Pero, de pronto, ocurrió algo extraordinario: una mujer o, mejor dicho, una muchacha de extracción humilde logró hacer alzar la cabeza a los humillados franceses y, enarbolando la espada, se puso al frente de los curtidos ejércitos de Carlos VII. Toda una fuerza armada de hombres acostumbrados a las mayores barbaridades cayó rendida a los pies de la diminuta Juana de Arco, a la que sólo movía la extraordinaria fuerza de su fe. En 1429 Juana consiguió liberar de los ingleses la importante ciudad de Orleans. A partir de ese momento se sucedieron las victorias para Francia. Carlos VII podía ser al fin coronado, como mandaba la tradición, en Reims.
Cuando estas noticias llegaron al convento de Poissy, Pisan volvió a sentir por un momento la exaltación de los viejos tiempos: la paz estaba próxima y llegaría, además, de la mano de una joven virgen. La poeta decepcionada, cuya voz había sido acallada por el dolor, recuperó el deseo perdido de escribir y cantó, en casi quinientos versos exaltados, el valor extraordinario de Juana: «Una muchachita de dieciséis años, / (¿No es en verdad algo sobrenatural?) / A quien no le pesan las armas. / Y ante ella van huyendo / los enemigos, que ninguno se le resiste. / […] ¡Ah!, qué honor al femenino / sexo, al que Dios ama»[51].

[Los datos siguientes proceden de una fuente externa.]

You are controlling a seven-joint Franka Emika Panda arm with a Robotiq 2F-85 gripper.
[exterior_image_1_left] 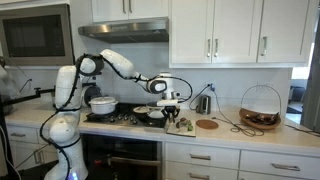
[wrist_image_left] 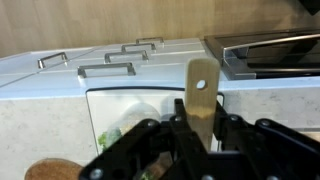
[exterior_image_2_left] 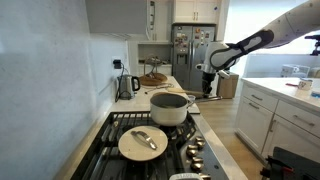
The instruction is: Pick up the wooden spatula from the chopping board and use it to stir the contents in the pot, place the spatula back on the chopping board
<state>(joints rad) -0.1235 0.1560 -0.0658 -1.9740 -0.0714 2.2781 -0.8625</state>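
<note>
In the wrist view my gripper (wrist_image_left: 200, 132) is shut on the wooden spatula (wrist_image_left: 203, 92). Its pale handle, with a hole near the end, sticks up between the black fingers (wrist_image_left: 176, 125). Below it lies the pale chopping board (wrist_image_left: 135, 108), with greenish bits at its left. In an exterior view the gripper (exterior_image_1_left: 172, 103) hangs just above the chopping board (exterior_image_1_left: 181, 124). The shallow dark pot (exterior_image_1_left: 150, 113) sits on the stove to the board's left. The gripper (exterior_image_2_left: 208, 82) also shows in an exterior view, beyond the stove. The spatula's blade is hidden by the fingers.
A taller white pot (exterior_image_1_left: 102, 104) stands on the stove's back left. A round brown wooden disc (exterior_image_1_left: 207, 124) lies right of the board, and a kettle (exterior_image_1_left: 203, 103) stands behind it. A wire basket (exterior_image_1_left: 260, 108) sits further right. Drawer handles (wrist_image_left: 105, 69) face the counter edge.
</note>
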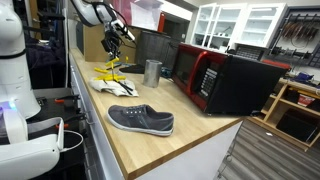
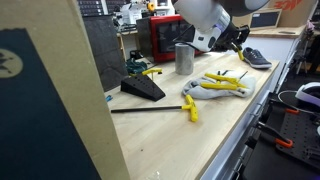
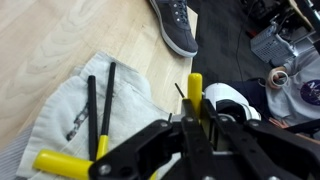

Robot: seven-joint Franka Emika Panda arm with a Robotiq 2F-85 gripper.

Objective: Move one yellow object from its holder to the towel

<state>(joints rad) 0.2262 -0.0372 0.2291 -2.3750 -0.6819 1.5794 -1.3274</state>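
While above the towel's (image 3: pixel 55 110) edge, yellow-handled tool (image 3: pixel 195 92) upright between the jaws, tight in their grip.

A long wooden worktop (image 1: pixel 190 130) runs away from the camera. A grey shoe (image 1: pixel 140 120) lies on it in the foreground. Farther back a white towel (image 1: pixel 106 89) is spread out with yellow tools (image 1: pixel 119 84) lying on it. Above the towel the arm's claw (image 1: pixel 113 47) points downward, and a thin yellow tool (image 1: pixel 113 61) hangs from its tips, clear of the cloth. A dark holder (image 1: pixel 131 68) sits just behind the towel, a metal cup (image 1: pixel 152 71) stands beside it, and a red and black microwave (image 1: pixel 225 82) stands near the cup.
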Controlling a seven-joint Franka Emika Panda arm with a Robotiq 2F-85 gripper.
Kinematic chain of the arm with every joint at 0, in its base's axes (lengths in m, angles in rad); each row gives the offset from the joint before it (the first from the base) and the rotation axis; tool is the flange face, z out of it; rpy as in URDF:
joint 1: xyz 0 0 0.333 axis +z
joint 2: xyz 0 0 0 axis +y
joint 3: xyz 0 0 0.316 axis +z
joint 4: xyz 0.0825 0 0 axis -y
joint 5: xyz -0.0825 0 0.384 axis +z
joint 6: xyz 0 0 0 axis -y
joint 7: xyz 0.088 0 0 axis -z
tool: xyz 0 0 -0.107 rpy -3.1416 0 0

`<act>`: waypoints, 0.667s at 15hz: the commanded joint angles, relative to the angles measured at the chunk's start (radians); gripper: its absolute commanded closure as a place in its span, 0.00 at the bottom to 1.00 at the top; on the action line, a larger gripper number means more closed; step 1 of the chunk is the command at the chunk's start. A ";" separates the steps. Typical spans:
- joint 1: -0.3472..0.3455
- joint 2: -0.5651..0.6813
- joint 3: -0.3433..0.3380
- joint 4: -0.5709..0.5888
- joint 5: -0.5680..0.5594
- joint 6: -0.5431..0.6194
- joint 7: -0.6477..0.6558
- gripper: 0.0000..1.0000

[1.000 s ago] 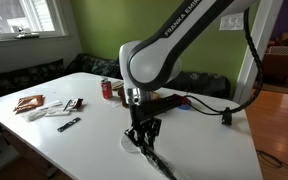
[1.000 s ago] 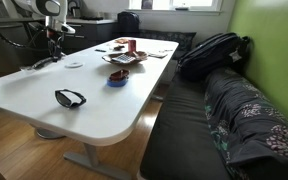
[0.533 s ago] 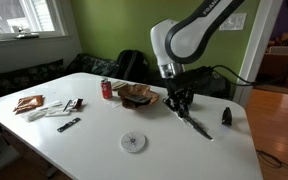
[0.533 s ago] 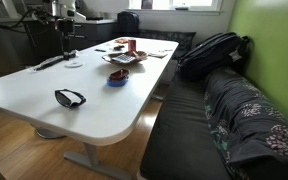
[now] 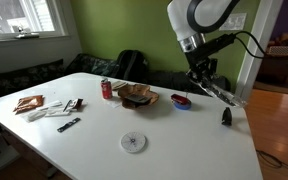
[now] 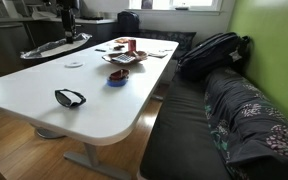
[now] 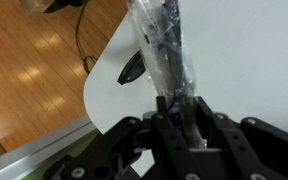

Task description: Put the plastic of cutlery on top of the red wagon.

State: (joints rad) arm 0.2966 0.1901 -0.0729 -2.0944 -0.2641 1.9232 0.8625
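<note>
My gripper [image 5: 200, 72] is shut on the plastic of cutlery [image 5: 222, 93], a long clear packet that hangs slanted in the air above the table. In the wrist view the packet [image 7: 162, 45] runs up from between the jaws [image 7: 180, 112]. The other exterior view shows the gripper [image 6: 65, 14] high up, with the packet [image 6: 56, 45] below it. The red wagon [image 5: 181, 101], small and red with blue parts, stands on the white table just below and to the left of the gripper. It also shows in an exterior view [image 6: 117, 78].
Dark sunglasses [image 5: 225, 116] [image 7: 132, 70] lie near the table's edge, with wood floor beyond. A round white disc [image 5: 133, 142], a red soda can [image 5: 107, 89], a brown crumpled wrapper [image 5: 137, 95] and white packets [image 5: 64, 110] lie further along the table. A bench with a backpack [image 6: 212, 52] stands beside it.
My gripper has carried the cutlery packet from above the white disc across the table and upward, to a spot by the red wagon and sunglasses.
</note>
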 commanded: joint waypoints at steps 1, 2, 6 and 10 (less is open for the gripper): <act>-0.061 -0.002 0.053 0.021 -0.055 -0.052 -0.049 0.92; -0.071 -0.001 0.057 0.036 -0.098 -0.089 -0.109 0.92; -0.111 0.072 0.057 0.171 -0.231 -0.158 -0.326 0.92; -0.117 0.158 0.071 0.281 -0.302 -0.110 -0.516 0.92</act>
State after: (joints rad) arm 0.1901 0.2623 -0.0291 -1.9046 -0.5160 1.8046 0.4572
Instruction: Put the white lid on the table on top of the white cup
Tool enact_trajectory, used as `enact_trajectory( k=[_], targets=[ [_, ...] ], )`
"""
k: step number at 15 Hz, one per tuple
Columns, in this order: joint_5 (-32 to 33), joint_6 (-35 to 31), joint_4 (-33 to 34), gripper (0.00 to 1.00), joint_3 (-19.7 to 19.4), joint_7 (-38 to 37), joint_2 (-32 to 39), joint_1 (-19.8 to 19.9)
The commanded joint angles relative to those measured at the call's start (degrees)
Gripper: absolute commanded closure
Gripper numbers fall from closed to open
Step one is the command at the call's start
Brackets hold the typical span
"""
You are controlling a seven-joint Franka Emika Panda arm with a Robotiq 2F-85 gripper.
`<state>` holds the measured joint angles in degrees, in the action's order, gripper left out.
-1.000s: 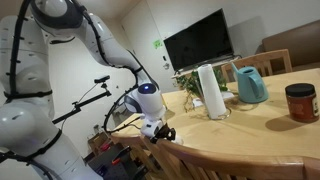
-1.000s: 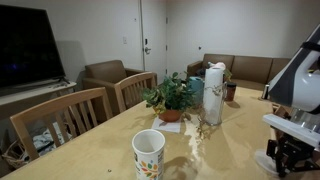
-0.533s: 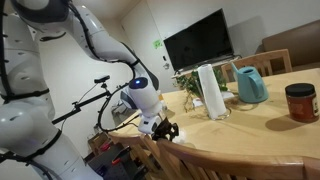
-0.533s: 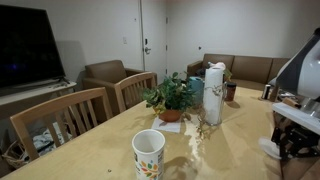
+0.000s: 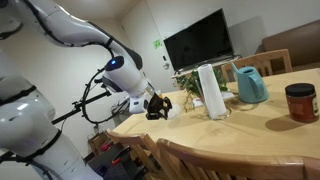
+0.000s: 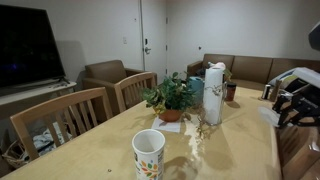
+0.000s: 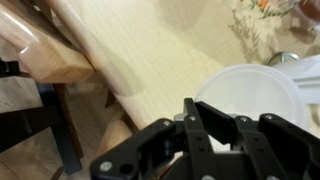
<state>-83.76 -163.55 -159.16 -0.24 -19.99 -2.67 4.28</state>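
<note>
The white lid (image 7: 255, 92) fills the right of the wrist view as a flat white disc. My gripper (image 7: 197, 108) is shut on its near edge and holds it above the table edge. In both exterior views the gripper (image 5: 157, 105) (image 6: 291, 100) hangs raised over the end of the wooden table (image 6: 225, 150). The white cup (image 6: 148, 154), with yellowish print on its side, stands upright near the table's front in an exterior view, well away from the gripper. No cup shows in the wrist view.
A tall white roll (image 5: 210, 90) (image 6: 213, 93), a teal jug (image 5: 250, 85), a red-lidded jar (image 5: 300, 102) and a potted plant (image 6: 170, 98) stand on the table. Wooden chairs (image 6: 60, 115) line its side, and one chair back (image 7: 40, 50) lies below the gripper.
The arm has swung upward and along the table, carrying the gripper from low at the table edge to well above it. The jaws stayed shut.
</note>
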Motion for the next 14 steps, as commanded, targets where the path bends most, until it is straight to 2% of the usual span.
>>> enact_trajectory(
  k=[1, 4, 8, 9, 10, 14],
  targets=[
    [-1.24, 3.95, 0.19, 0.98, 2.24, 4.52, -5.37, -2.46],
    [-2.25, 7.3, -0.24, 0.98, 4.04, 9.17, -8.39, -4.94],
    [-3.96, 12.35, -0.8, 0.98, 4.39, 19.12, -10.98, -7.31],
    [-1.71, 9.79, 0.5, 0.98, 4.64, 14.16, -8.03, -6.66],
    [-1.83, 10.08, 0.46, 0.93, 4.69, 14.8, -8.25, -6.8],
    [-1.76, 10.04, 0.44, 0.93, 4.64, 14.78, -7.83, -6.74]
  ],
)
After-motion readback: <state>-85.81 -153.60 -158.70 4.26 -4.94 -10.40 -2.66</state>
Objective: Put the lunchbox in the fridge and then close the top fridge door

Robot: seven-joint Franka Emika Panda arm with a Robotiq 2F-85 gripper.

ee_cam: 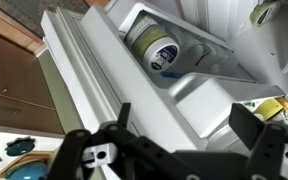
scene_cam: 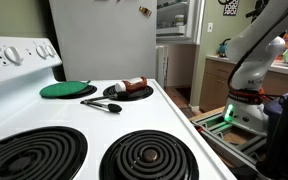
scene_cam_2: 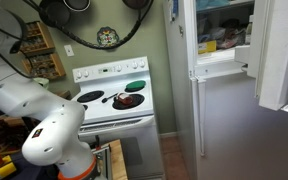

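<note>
In the wrist view my gripper [ee_cam: 186,112] is open, its two black fingers [ee_cam: 124,115] spread wide with nothing held between them. It faces the inner side of the top fridge door [ee_cam: 104,70], close to a white door shelf [ee_cam: 199,95] that holds a round jar [ee_cam: 162,50]. The tall white fridge [scene_cam_2: 224,110] stands with its top fridge door [scene_cam_2: 279,50] swung open and its lit shelves [scene_cam_2: 222,40] showing. The fridge's flat side [scene_cam: 104,40] fills the back of an exterior view. I cannot pick out the lunchbox in any view. Only the white arm [scene_cam: 254,60] shows in both exterior views.
A white stove [scene_cam: 84,125] with black coil burners [scene_cam: 149,158] carries a green round lid [scene_cam: 67,89], a dark plate with food [scene_cam: 129,91] and a black utensil [scene_cam: 102,104]. The arm's base [scene_cam_2: 54,140] stands in front of the stove [scene_cam_2: 109,95]. Brown cabinets [ee_cam: 14,70] lie beyond the door.
</note>
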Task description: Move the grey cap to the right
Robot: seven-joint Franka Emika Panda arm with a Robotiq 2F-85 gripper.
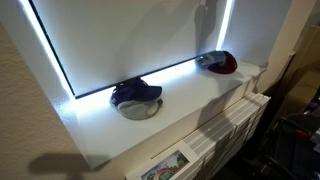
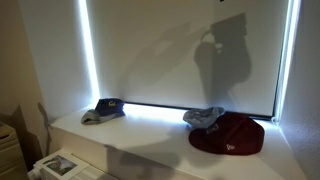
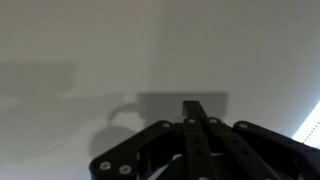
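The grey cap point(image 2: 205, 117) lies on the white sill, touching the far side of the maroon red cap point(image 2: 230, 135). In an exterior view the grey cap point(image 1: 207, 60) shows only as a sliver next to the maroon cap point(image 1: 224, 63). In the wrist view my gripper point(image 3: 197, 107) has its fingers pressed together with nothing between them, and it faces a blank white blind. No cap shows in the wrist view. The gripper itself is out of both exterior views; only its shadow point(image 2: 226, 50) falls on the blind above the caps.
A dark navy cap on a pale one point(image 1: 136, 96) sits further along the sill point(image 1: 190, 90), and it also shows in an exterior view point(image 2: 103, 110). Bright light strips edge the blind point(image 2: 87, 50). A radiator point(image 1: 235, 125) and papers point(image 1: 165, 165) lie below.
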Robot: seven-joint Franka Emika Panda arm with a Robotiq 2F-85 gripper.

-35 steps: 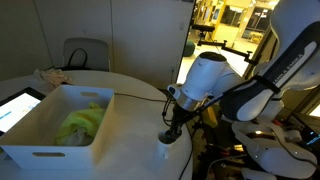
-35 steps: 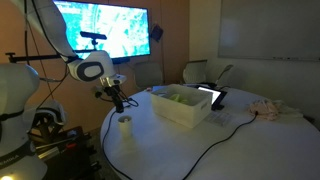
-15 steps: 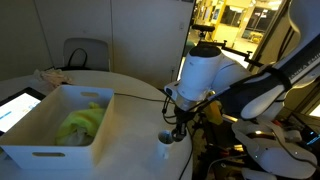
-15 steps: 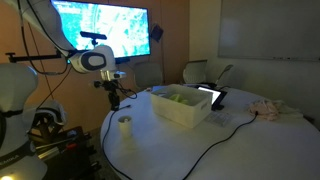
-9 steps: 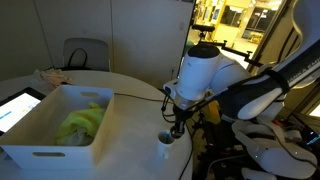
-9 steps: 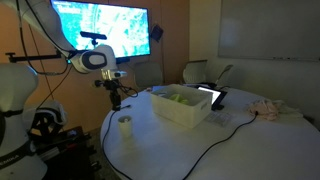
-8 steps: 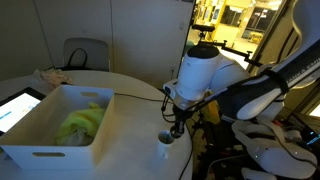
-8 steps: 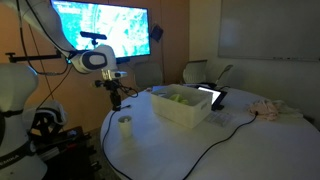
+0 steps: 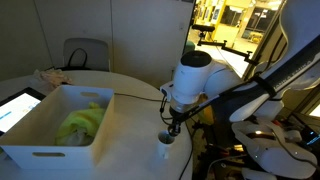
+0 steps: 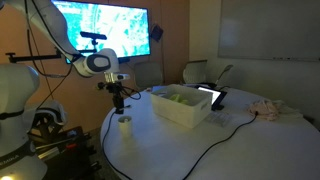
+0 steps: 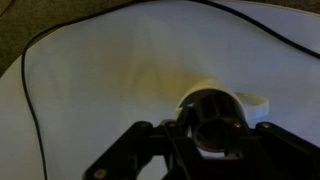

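Fingers (image 11: 150, 140): pinching a dark pen-like stick (image 11: 210, 120), we judge.
Stick: hangs just above white cup (image 9: 165, 143), near worktop (image 9: 125, 125) edge.
Handling: light, stiff, slippery; we grip mid-barrel.

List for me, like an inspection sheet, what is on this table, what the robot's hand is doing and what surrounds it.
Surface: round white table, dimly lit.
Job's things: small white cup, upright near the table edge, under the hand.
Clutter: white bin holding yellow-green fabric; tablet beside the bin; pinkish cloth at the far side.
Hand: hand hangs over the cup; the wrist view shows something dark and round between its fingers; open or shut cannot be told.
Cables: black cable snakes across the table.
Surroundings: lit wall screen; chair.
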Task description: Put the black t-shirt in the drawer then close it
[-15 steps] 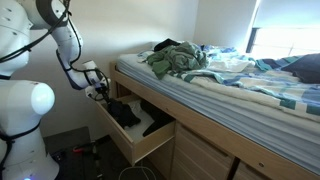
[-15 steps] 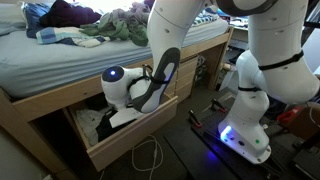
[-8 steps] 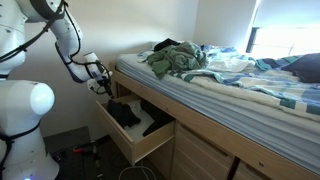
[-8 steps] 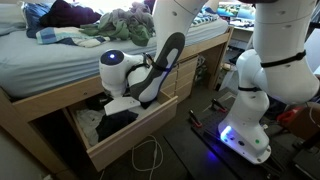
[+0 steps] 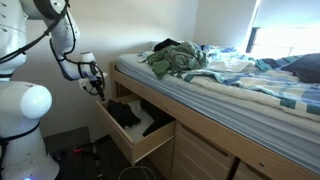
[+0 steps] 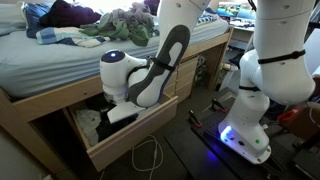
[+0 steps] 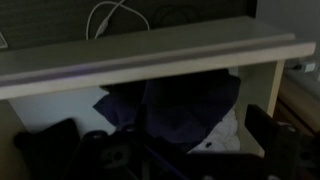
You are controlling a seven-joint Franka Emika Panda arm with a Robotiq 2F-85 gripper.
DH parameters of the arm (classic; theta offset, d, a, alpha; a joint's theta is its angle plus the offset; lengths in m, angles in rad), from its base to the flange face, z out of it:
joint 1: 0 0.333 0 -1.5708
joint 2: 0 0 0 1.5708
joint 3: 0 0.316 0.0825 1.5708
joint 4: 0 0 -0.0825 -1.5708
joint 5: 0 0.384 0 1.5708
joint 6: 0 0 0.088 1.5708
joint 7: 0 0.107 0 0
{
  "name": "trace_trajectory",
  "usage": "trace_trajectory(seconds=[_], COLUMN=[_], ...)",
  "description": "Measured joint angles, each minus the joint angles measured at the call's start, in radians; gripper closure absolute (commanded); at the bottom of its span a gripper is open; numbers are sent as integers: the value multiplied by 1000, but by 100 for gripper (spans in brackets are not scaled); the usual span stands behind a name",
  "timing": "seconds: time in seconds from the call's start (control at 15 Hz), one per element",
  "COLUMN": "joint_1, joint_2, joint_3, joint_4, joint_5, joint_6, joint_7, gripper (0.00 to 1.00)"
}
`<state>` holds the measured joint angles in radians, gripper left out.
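The black t-shirt (image 5: 125, 113) lies loose in the open drawer (image 5: 141, 151) under the bed; in the wrist view it is the dark heap (image 7: 180, 104) behind the drawer's pale front board (image 7: 150, 55), partly on a white cloth (image 7: 226, 130). My gripper (image 5: 97, 84) hovers above the drawer's back end, clear of the shirt, and its fingers stand wide apart with nothing between them. One dark finger (image 7: 266, 125) shows at the right of the wrist view. In an exterior view my arm hides most of the drawer (image 6: 125, 137).
The bed (image 5: 230, 95) carries a heap of clothes (image 5: 175, 58) and a striped blanket. Shut drawers (image 5: 200, 155) sit beside the open one. A white cable (image 6: 150, 158) lies on the floor, and the robot's base (image 6: 245, 135) stands close by.
My gripper has opened, let go of the black t-shirt and risen out of the drawer. The shirt stays lying inside.
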<state>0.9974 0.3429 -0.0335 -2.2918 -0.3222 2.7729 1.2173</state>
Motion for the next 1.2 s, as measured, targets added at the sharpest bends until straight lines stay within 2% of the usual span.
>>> trace_trajectory(seconds=[0.07,0.2,0.33,0.47,0.73,0.93,1.2], joint_1=[-38,-113,-166,-195,-220,-219,-184], joint_2=[-12,-27,-30,-29,-10,22,81], joint_3=[63,182,253,279,279,269,215], joint_4=[-13,-29,-33,-36,-46,-48,-60], joint_5=[75,228,325,364,365,345,251], joint_6=[-22,-81,-143,-181,-188,-171,-59], joint_7=[-67,-209,-300,-341,-348,-344,-282], gripper=[22,34,51,66,96,100,100])
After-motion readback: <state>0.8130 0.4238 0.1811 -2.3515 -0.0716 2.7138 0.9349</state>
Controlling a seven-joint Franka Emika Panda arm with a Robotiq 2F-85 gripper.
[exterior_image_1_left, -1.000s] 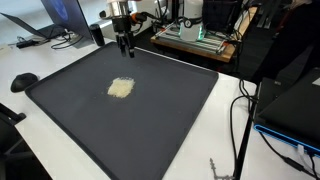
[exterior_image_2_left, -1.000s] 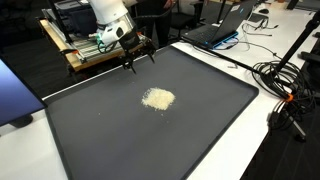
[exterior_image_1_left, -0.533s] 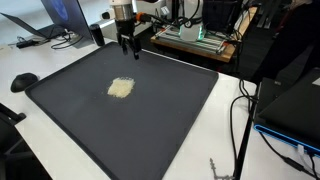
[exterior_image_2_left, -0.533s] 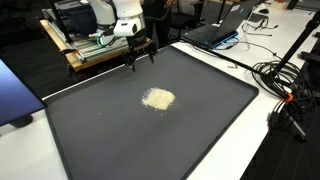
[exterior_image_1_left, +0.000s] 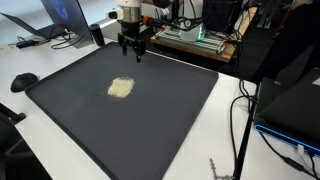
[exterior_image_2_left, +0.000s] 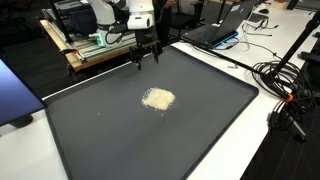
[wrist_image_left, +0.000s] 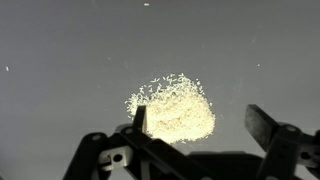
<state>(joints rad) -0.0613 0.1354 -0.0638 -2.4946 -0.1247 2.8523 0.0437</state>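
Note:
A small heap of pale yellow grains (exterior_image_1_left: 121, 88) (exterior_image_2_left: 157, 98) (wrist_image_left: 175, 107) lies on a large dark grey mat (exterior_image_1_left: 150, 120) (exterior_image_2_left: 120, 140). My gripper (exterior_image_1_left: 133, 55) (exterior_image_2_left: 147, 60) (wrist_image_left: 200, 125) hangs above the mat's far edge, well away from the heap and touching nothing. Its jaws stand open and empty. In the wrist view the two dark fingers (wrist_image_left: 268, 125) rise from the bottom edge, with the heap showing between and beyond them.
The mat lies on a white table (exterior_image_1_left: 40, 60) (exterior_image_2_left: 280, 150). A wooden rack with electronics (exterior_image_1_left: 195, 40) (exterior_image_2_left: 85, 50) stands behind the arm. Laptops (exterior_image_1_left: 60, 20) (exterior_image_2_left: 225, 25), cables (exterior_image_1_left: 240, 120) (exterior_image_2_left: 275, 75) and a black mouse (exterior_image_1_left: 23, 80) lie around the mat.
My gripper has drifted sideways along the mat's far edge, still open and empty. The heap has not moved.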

No sabemos en qué fecha murió Cristina de Pisan. Pudo haber sido en 1430, a los sesenta y cinco o sesenta y seis años. Probablemente nunca llegó a saber que los enemigos de la mujer convertirían a Juana de Arco en una de sus víctimas favoritas: en ese mismo año fue hecha prisionera por los borgoñones, que la entregaron a los ingleses. Todos conocemos su final: en 1431 fue quemada en la hoguera en la ciudad de Ruán. Lo más triste es que su terrible muerte no fue justificada en nombre de la guerra, sino en nombre de la fe, pues Juana ardió por herética, por haberse atrevido a proclamar que la voz de Dios sonaba en su cabeza, llamándola a defender a su país contra el enemigo inglés. Lo más triste es también que quienes mejor contribuyeron durante el juicio a su sentencia condenatoria fueran los tenebrosos y misóginos sabios de la Universidad de París, vendidos al poder del duque de Borgoña y de Enrique VI. Y que, junto con sus visiones, la causa fundamental de las acusaciones se basara en sus ropas masculinas: «Rechazó y renunció a las vestiduras femeninas», se atrevió a ponerse «una camisa, pantalones, un jubón con medias amarradas con veinte lazos, leotardos, un vestido corto hasta las rodillas, una gorra, botas, espuelas largas, espada, daga, escudo, lanza y otras armas», y todo eso suponía «una violación al canon de la ley, resulta abominable a Dios y a los hombres y está prohibido por la Iglesia»[52]. Así quedó expuesto en el juicio. Mejor pues pensar que la valiente Cristina de Pisan murió ignorando que, decididamente, su voz de mujer había clamado en vano en el desierto.